Sets of 10 files were created containing 0.5%, 1.0%, 1.5% and 2.0% of the collection, with chunk times of 0.1s and 1.0s – giving 80 files in total. Each set was grouped and the standard deviation found, the correction to the ratio applied and then they were plotted as before

The light blue points show the uncorrected ratio, with the darker points showing the corrected value with the standard deviation. For 1 second chunks:
user posted image

And 0.1 second chunks:
user posted image

It is worthwhile scanning back to the graphs of track & album comparisons. Up to about 2gb of data, the standard deviations were around ± 5%. The deviation doesn’t go above 0.4% for 1 second chunks, nor above 0.2% for 0.1 second chunks – even when the munged files contain less than 100mb of data.

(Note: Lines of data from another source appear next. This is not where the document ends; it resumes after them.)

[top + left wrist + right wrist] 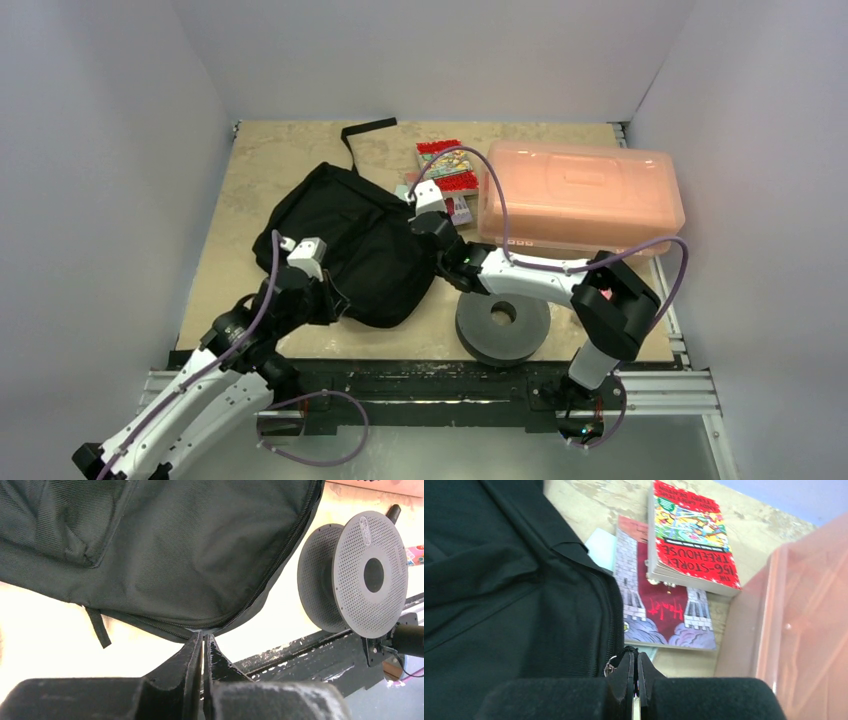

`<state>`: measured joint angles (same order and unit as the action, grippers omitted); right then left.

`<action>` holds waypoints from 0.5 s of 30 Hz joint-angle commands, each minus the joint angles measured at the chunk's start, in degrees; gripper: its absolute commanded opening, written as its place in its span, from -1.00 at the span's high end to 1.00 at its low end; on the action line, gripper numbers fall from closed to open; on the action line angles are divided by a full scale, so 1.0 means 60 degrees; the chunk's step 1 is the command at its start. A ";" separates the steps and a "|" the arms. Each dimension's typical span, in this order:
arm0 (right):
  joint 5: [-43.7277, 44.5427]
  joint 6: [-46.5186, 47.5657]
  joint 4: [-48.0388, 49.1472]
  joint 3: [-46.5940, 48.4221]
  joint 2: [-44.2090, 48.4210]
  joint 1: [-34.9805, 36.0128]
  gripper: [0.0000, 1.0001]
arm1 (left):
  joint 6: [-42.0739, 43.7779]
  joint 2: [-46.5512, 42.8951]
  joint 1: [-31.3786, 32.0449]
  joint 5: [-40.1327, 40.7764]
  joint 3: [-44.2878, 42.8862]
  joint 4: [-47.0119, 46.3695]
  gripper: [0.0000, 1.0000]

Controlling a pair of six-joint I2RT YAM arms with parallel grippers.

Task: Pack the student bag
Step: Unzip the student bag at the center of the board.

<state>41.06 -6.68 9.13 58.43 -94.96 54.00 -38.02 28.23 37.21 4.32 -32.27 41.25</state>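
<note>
Both clamped on floppy woven black student bag (350, 240), left end effector (203, 637), right end effector (635, 654), perforated spool (350, 595)

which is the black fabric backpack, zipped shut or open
Shut where visible: the soft black fabric backpack shows closed zip seams in both wrist views.

Left gripper (204, 637) — seemingly pinching student bag (175, 555).

books (447, 165) (stacked) between bag (350, 235) and box (580, 195)
</note>
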 commanded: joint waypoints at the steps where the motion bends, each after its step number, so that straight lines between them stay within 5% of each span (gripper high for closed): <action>1: -0.0910 0.0126 0.0614 0.0487 0.0370 0.0009 1.00 | 0.0579 0.0757 0.0005 -0.0878 -0.0977 -0.0684 0.59; 3: -0.1679 -0.0592 0.0427 0.0235 0.0790 0.0009 1.00 | 0.0777 0.1583 0.0009 -0.1445 -0.1382 -0.1318 0.08; 7: -0.2618 -0.1807 -0.0158 -0.0176 0.1554 0.0009 1.00 | 0.1054 0.3387 0.0050 -0.2572 -0.1729 -0.3081 -0.46; 15: -0.2867 -0.2518 -0.0857 -0.0377 0.2226 0.0009 1.00 | 0.0840 0.6257 0.1318 -0.1632 -0.2361 -0.4626 -0.51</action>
<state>25.47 -18.33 3.99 56.38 -83.94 54.04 -33.39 62.04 42.26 -8.29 -43.11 19.94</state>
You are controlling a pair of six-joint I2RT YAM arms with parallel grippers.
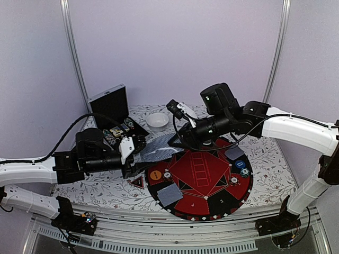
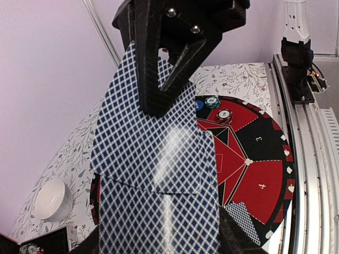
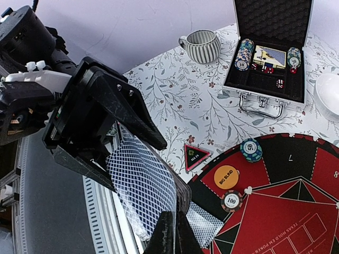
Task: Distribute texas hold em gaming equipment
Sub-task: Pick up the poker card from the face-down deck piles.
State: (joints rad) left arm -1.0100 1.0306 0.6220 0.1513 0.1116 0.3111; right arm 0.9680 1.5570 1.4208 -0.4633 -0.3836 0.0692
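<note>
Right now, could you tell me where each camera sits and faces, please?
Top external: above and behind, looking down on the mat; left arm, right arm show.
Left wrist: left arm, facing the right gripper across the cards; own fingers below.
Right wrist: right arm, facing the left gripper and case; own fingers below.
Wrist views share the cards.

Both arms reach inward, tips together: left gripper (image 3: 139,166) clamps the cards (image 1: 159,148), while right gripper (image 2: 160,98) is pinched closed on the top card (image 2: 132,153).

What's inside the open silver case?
The case holds two poker chip stacks, a card deck between them and small red pieces. What lies under the deck and stacks is covered.
</note>
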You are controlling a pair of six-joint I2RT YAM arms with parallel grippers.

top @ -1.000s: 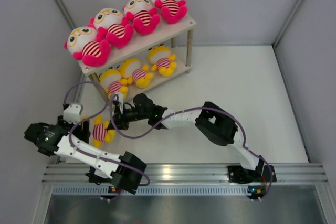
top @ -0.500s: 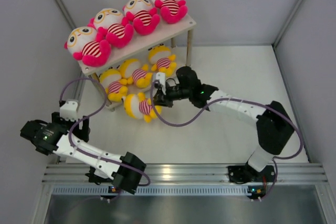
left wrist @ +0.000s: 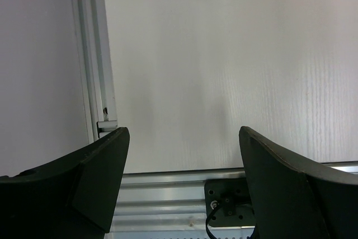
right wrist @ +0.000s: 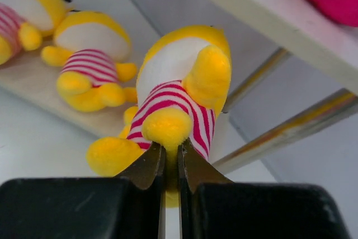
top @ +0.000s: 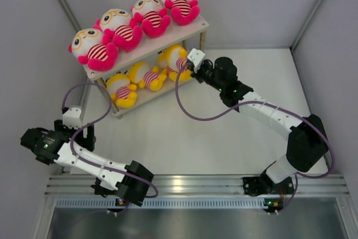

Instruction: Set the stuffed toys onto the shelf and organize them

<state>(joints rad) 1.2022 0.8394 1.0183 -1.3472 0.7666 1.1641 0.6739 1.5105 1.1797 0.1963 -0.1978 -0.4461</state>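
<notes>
shelf top tier held four pink stuffed toys, yellow ones lined the lower tier, right gripper clenched on the end yellow toy there, left gripper wide open, empty, over the table

You're looking at round plush dolls with hot-pink limbs and round plush dolls with yellow limbs; all carry cream-white faces and red-and-white striped bellies. Your right arm's two-finger gripper is black. The two-tier rack has pale cream boards and dull metal legs; the tabletop is white, the arm cables purple
</notes>
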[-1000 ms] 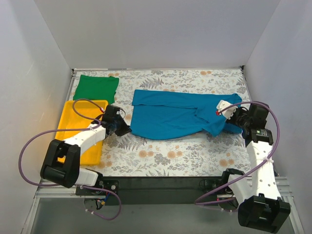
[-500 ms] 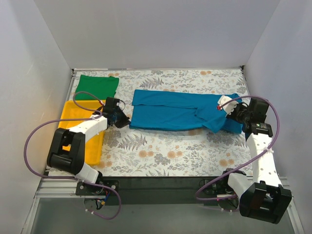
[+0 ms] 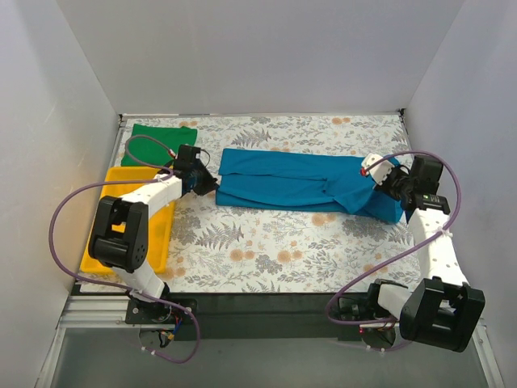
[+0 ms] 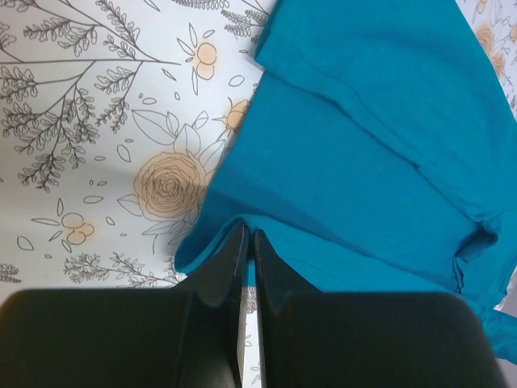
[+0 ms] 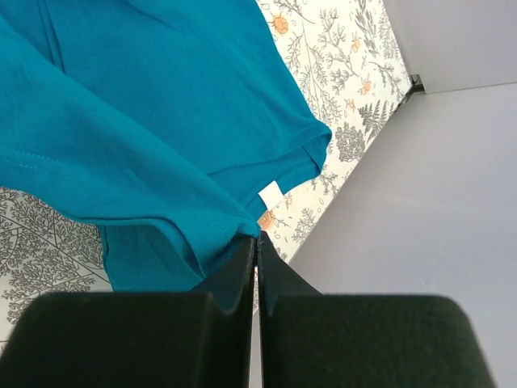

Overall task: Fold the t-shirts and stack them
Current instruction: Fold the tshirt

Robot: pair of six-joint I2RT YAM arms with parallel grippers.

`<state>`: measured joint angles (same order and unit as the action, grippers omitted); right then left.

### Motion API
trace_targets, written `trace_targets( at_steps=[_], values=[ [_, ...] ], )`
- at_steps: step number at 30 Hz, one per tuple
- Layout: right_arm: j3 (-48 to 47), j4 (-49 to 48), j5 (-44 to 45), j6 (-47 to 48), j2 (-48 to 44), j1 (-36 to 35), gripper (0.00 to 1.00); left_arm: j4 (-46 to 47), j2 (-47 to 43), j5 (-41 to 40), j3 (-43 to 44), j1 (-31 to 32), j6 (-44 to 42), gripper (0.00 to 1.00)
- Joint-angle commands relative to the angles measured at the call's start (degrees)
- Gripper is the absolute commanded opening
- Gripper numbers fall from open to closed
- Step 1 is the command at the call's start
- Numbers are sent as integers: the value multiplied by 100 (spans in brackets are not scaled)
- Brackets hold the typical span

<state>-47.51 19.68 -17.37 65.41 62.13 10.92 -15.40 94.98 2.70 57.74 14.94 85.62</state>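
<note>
The teal-blue t-shirt lies stretched across the middle of the floral table, its near half doubled back over the far half. My left gripper is shut on the shirt's left near edge. Over at the right end, my right gripper is shut on a hem corner of the teal-blue t-shirt, with a small white label showing beyond it. The green t-shirt lies folded flat at the far left corner, apart from both grippers.
A yellow tray sits at the left edge under my left arm. White walls enclose the table on three sides; the right wall stands close to my right gripper. Purple cables loop from both arms.
Both grippers have carried the shirt's near edge away from me toward the far edge, so the teal-blue shirt now looks narrower front to back. Both stayed shut.
</note>
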Motion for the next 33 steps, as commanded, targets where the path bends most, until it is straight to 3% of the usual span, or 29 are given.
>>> trace_targets(
  at_steps=[1, 33],
  values=[
    [-320, -333, -136, -177, 115, 42, 1, -33, 108, -50, 282, -70, -169, 0],
    [-549, -509, -12, -503, 845, 130, 1, -121, 996, 204, 1126, -263, -380, 0]
  ],
)
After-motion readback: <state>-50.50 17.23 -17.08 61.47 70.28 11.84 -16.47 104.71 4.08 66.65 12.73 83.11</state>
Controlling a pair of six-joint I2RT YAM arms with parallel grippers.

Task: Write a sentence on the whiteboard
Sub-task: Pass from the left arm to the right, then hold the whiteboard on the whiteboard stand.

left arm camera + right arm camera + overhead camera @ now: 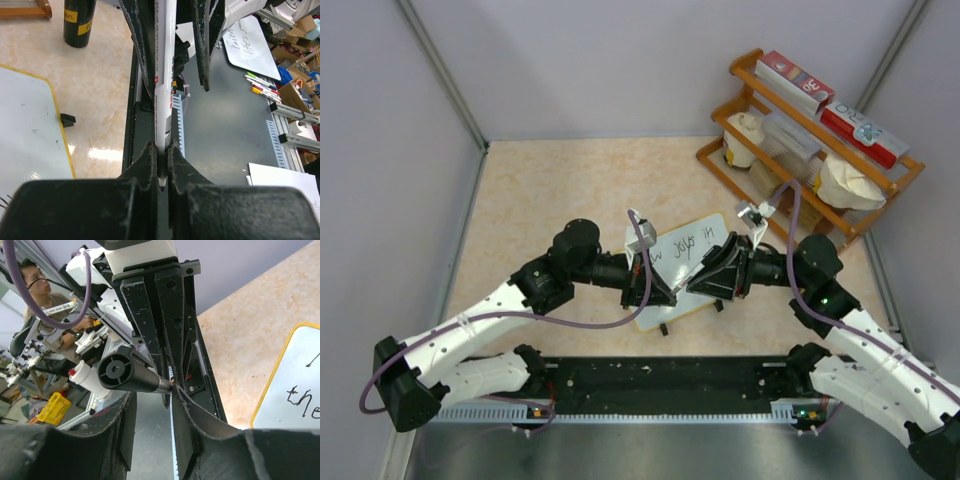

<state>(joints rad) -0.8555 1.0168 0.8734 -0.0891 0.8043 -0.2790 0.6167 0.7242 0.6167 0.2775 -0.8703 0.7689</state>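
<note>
The whiteboard (708, 228), with a thin tan frame and dark handwriting, lies in the middle of the table under both grippers. It also shows in the left wrist view (30, 125) and in the right wrist view (300, 370). My left gripper (665, 295) (162, 150) is shut on a white marker (165, 75), with the bare nib between its fingers. My right gripper (695, 282) (150, 394) faces it with its jaws apart around the marker's black far end (125, 372). One of its fingers (141, 50) lies beside the barrel and the other stands off it.
A wooden rack (810, 150) with boxes and white items stands at the back right. A black bottle (79, 22) stands on the table beyond the board. A black rail (660, 375) runs along the near edge. Grey walls close in the left and the back.
</note>
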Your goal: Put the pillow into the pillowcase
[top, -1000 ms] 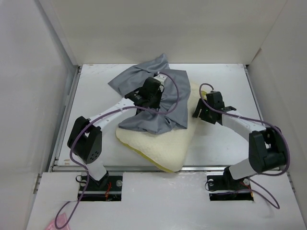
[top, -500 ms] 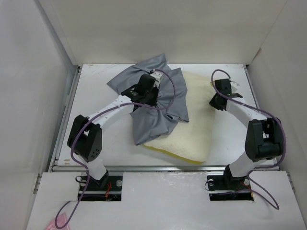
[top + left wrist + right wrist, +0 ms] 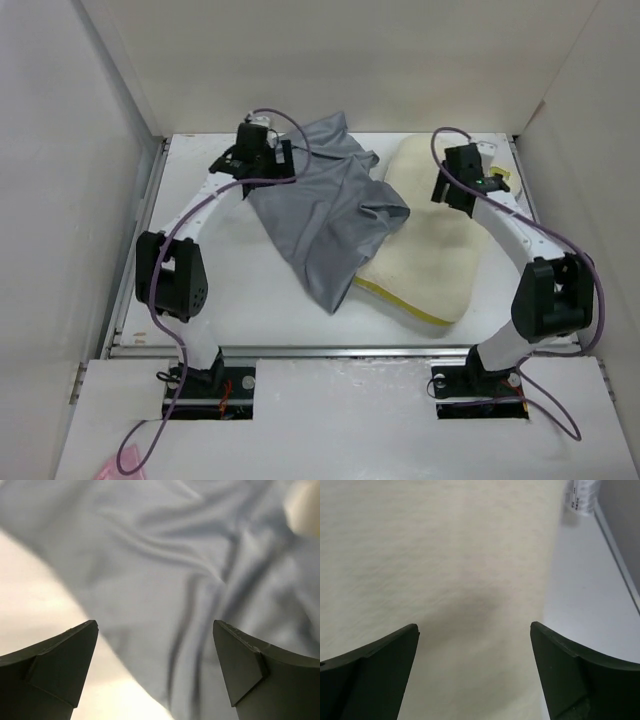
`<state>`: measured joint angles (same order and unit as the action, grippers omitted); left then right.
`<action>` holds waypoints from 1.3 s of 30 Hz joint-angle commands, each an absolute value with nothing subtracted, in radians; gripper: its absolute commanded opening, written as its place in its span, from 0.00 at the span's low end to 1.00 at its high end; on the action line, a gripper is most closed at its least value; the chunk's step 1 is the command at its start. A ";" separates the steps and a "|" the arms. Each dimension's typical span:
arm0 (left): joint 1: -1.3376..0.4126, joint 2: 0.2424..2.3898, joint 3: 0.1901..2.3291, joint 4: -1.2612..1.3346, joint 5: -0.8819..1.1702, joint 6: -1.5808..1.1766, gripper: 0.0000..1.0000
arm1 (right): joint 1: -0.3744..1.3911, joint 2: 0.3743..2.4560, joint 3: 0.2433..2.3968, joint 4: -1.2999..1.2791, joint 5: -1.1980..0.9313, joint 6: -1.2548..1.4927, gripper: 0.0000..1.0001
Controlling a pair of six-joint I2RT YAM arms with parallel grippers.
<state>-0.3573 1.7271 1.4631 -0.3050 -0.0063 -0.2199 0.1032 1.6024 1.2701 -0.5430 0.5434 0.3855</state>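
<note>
The cream pillow (image 3: 425,245) lies at the right of the table, its yellow edge toward the front. The grey pillowcase (image 3: 325,215) is spread wrinkled to its left and overlaps the pillow's left side. My left gripper (image 3: 262,152) hovers over the pillowcase's far left corner, open, with only grey fabric (image 3: 165,580) below its jaws. My right gripper (image 3: 462,182) hangs over the pillow's far right part, open and holding nothing; fleecy cream cloth (image 3: 435,570) fills its view, and a white tag (image 3: 582,495) shows at the pillow's corner.
White walls (image 3: 90,150) enclose the table (image 3: 200,310) on the left, back and right. The pillow's tag end lies close to the right wall. Purple cables (image 3: 290,125) loop above both wrists.
Both grippers have opened and let go. The left arm swung to the far left corner, spreading the pillowcase. The pillow slid right and back; the right gripper now hovers over it.
</note>
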 commanded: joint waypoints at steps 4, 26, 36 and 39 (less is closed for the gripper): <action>-0.149 1.925 1.620 -0.368 -0.093 -0.350 1.00 | 0.235 1.454 1.341 -0.589 0.397 0.328 1.00; -0.094 2.263 1.806 -0.275 0.012 -0.371 0.00 | 0.428 1.739 1.434 -0.443 0.114 0.341 0.09; 0.175 1.685 1.421 -0.252 -0.261 -0.463 0.00 | 0.459 1.839 1.778 -0.394 0.034 0.206 0.00; 0.247 1.595 1.323 -0.252 -0.324 -0.492 0.00 | 0.459 1.922 1.877 -0.385 -0.050 0.206 0.00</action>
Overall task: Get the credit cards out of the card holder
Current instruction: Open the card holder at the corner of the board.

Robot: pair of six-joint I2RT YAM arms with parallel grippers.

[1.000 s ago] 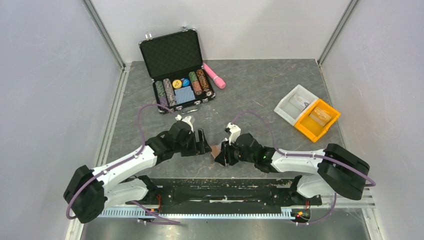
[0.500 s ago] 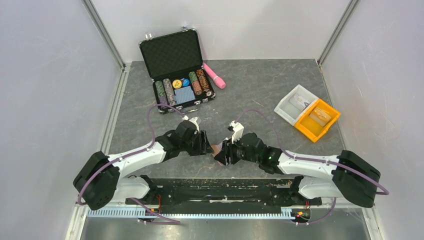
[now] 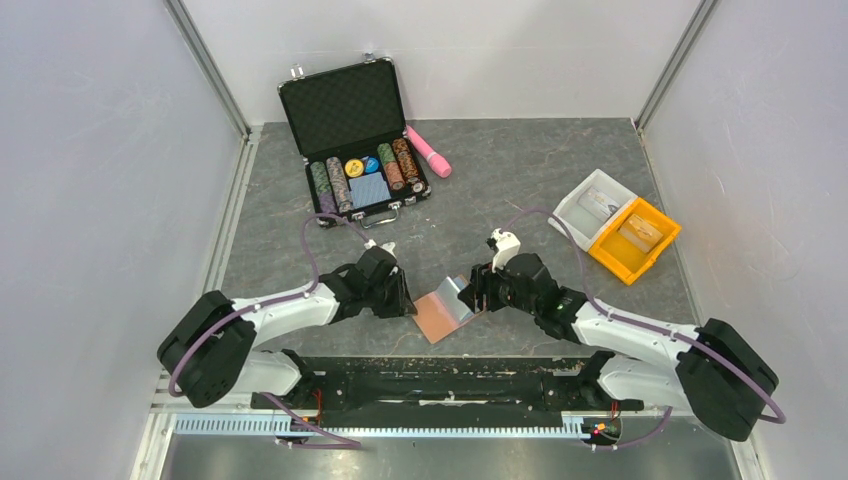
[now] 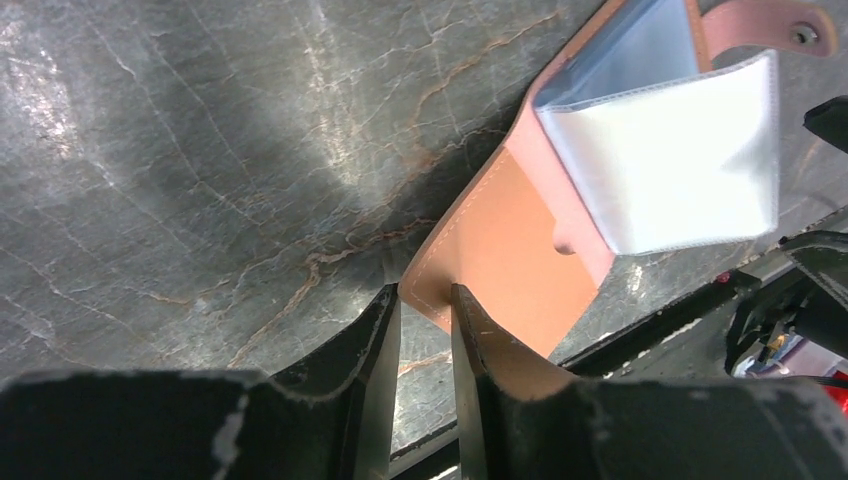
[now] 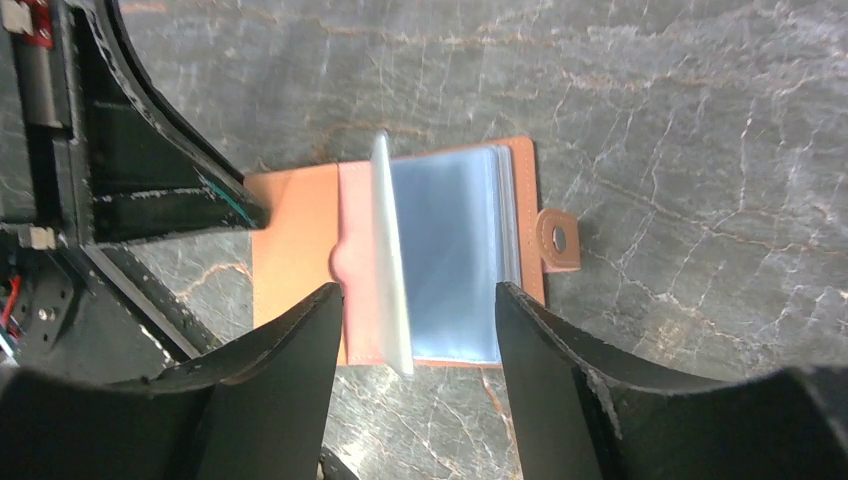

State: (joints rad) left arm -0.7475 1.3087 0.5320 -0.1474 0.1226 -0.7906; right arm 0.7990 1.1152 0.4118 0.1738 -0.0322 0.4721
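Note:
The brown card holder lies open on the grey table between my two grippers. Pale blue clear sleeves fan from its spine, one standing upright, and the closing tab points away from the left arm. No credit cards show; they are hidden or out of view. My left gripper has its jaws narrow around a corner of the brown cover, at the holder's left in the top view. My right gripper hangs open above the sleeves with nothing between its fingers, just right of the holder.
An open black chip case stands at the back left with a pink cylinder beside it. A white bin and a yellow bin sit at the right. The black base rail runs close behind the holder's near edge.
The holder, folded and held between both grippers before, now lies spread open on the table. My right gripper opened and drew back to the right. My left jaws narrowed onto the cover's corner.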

One notable omission here is neglecting to include the uncertainty in the correction factor. If my differentiation is up to scratch, this ended up giving the standard deviation as 5% for 1 second, and 18% for 0.1 second chunks! I don’t trust this result particularly, both for the large error in the correction factor and the way this converts into error on corrected ratio. Either way I would expect the error on the correction factor to improve significantly when more tests were made.

I think this method of munging files could be promising, although the final test was very brief, the correct values were obtained. I would like to think it is worth testing further.


The Discussion
So, what next? This rests on the general answer to three questions I am left with.
  • Is anyone actually interested in this?
  • Have I made any horrific errors, either in my code or analysis?
  • Is anybody willing to help continue this research?
This could come across as a completely esoteric and useless concept, I merely approached it out of a strange curiosity. I can see a use for it, albeit an incredibly narrow and limited one, hence it is hard to think of this as important or ground-breaking!

One potential benefit I considered could come from the use of these munge files; the ability to pool individual music collections together to produce a better ‘representative collection’ based on several peoples tastes. If I munged my music collection with the same settings (% coverage & chunk time) as someone else, the two munged files could be joined together. I believe the result would be the same as if the two collections were bought together then munged. Munged files should be perfectly legal to pass around, being as no more than a fraction of a second of any song is present at any point!


If any level of interest is shown by people here, I be interested to see anywhere I have fouled up. Should other people ever want to use the programs I've written I could sorely use some assistance in that area. I couldn't get the FLAC API working for the life of me, so the munging app will only play with wave files, meaning all the compression must be done manually.


Again if there is interest, I wouldn’t mind testing everything further. The main aim I see would be to test more situations – different musical input and different codecs. If the correction factor proves the same for FLAC and Wavpack as it is for APE, I would be impressed. Also, just some discussion about this would be interesting, to see what people think of this (other than the possiblity I have gone insane) smile.gif




I'm sure that is all for now. Data, programs and source code can be made available to anyone interested. I should probably clean the profanity out of them first though, so ask if you want. Thanks for reading smile.gif
xmixahlx
so i'm confused as to the focus of all this...

music/sound/noise is dynamic and will resulting data will obviously change as the input changes... so the goal of benchmark style teseting is to include an exhaustive amount of data as to make a resulting deviance minimal or not important.

within the context of benchmark testing, codecs must have a resulting value - i think you are confusing percentage (compression ratio) with a static value rather than a value generated using dynamic input.

also, why test a codec's ability to compress random/frankenstein noise samples when that codec will not be used for that purpose? current unofficial benchmarking goes above and beyond what anyone needs to know as far as performance - but feature comparison could be expanded upon to make a better educated decision.

btw, "ruling out" obvious solutions is a bad practice, imho tongue.gif


just my thoughts, anyways...

[edit:typo]
bawjaws
Slightly off at a tangent: I'd like to see a comparison done on a PPC machine to see which codecs take advantage of Altivec.

Nice graphs by the way.

edit: Talking of which, it would be nice to see a version of Hans' graph that didn't treat compression + speed performance as a point, but as a cluster of points for each tested audio file to give an idea of which codecs where consistent and which had a wide range of performance characteristics.
jcoalson
I think the "munging" idea is good for getting more representative numbers (as long as the slices aren't too short; at least 10 secs is probably OK as I don't think any of the codecs have long-term prediction). the munger is definitely a useful tool. but even random selection from a corpus will still reflect the overall corpus bias. the only way around this is to have as large and varied a corpus as possible.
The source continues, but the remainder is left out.